Richard Cordray’s abrupt resignation on Friday as director of the Consumer Financial Protection Bureau (CFPB) has a set off a legal battle between the Trump administration and Leandra English, who is Cordray’s chosen successor as acting director. English has filed a lawsuit in U.S. District Court for the District of Columbia in an effort to remain acting director and to block Trump's pick, Budget Director Mick Mulvaney, from taking control of the agency for an interim period. Joseph Lynyak III, a partner with the Washington, D.C.-based law firm of Dorsey & Whitney and an expert on banking law and the CFPB, discussed English's legal case and what the future may hold for the bureau. 

On what basis has Leandra English sued to remain the acting director?

LynyackIIIThere is a technical legal dispute and, I think, the emphasis is technical, regarding the authority of the administration to appoint a replacement director at the CFPB. There are two statutes that are at issue. One is the Vacancy Reform Act, and the other is a provision that is embedded in the Dodd-Frank Act that indicates that the deputy director is to be the acting director of the CFPB, if the former director is absent or unavailable. The argument is that [the] [Dodd-Frank] language preempts the Vacancy Reform Act. So, [she] is hanging her hat on what is arguably ambiguous language [by] claiming that it is very clear that the Dodd-Frank provision trumps the Vacancy Reform Act.  It is my view that the Trump Administration can use either, and they chose to use the Vacancy Reform Act by appointing Director Mulvaney.

So, what is the likely outcome of this?

After she filed the lawsuit asking for a restraining order —and again, this is typical litigation procedure — she asked for a temporary restraining order [TRO], which would stop the presses and prevent the Trump administration and Mr. Mulvaney from acting as the temporary director. That is currently before Judge [Timothy J. Kelly, a Trump appointee]. The way these things normally work is that, if she wins on the TRO, this is going to move this down the line. If not, it is all over but for the shouting. They may decide to still litigate it, but that would enable Mr.
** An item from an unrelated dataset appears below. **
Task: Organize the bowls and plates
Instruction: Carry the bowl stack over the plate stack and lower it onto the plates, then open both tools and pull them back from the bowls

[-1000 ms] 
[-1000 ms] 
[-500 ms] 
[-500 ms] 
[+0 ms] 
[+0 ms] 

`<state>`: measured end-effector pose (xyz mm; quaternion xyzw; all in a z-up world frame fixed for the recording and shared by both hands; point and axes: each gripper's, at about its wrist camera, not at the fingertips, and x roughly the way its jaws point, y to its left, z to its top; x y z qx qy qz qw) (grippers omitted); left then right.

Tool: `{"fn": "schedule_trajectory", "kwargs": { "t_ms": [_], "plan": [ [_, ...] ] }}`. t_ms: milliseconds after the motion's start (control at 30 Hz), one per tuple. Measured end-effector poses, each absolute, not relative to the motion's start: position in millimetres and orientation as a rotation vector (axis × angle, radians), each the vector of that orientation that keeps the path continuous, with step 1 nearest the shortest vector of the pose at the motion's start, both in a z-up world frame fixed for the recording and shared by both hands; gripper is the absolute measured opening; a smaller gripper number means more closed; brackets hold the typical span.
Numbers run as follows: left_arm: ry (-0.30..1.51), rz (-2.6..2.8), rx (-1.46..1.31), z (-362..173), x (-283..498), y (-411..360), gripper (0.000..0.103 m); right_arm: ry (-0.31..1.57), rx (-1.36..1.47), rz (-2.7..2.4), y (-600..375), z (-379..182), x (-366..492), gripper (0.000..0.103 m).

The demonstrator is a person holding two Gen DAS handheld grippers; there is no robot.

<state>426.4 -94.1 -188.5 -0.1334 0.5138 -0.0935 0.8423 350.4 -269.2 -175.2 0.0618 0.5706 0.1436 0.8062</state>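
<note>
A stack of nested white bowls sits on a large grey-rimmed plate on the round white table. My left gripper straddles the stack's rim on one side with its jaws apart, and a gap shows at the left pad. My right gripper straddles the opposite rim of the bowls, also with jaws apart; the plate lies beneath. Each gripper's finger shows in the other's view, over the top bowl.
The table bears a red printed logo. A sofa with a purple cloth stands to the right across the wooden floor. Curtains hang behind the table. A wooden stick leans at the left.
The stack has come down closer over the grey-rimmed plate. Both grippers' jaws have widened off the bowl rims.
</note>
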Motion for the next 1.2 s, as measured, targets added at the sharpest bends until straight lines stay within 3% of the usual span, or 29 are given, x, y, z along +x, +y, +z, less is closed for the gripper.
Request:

Mulvaney to validly claim that he is acting as the director, and he can begin to take actions, as he would choose to do so. The judge’s ruling is really the critical factor. As I understand it, he is looking at that now, and how he acts over probably today or maybe tomorrow will determine how this lawsuit proceeds.  

Assuming that this drags on, and it may not, does this have any impact on the CFPB, or will it be business as usual there?  

You have to consider the trickle-down effect that will happen. As I understand it, Mr. Mulvaney has issued some orders to the effect of having everything slow down or stop in process, so that he can reevaluate policy issues and enforcement matters, and so forth. What you have are current examinations and current enforcement actions taking place. Whether or not those completely grind to a halt remains to be seen. Over the next week things will probably significantly slow down. Lawyers representing parties that are targets will probably push back and insist that CFPB staff back off.

Once this succession struggle is settled and with Richard Cordray now gone, what will this mean in terms of their enforcement approach?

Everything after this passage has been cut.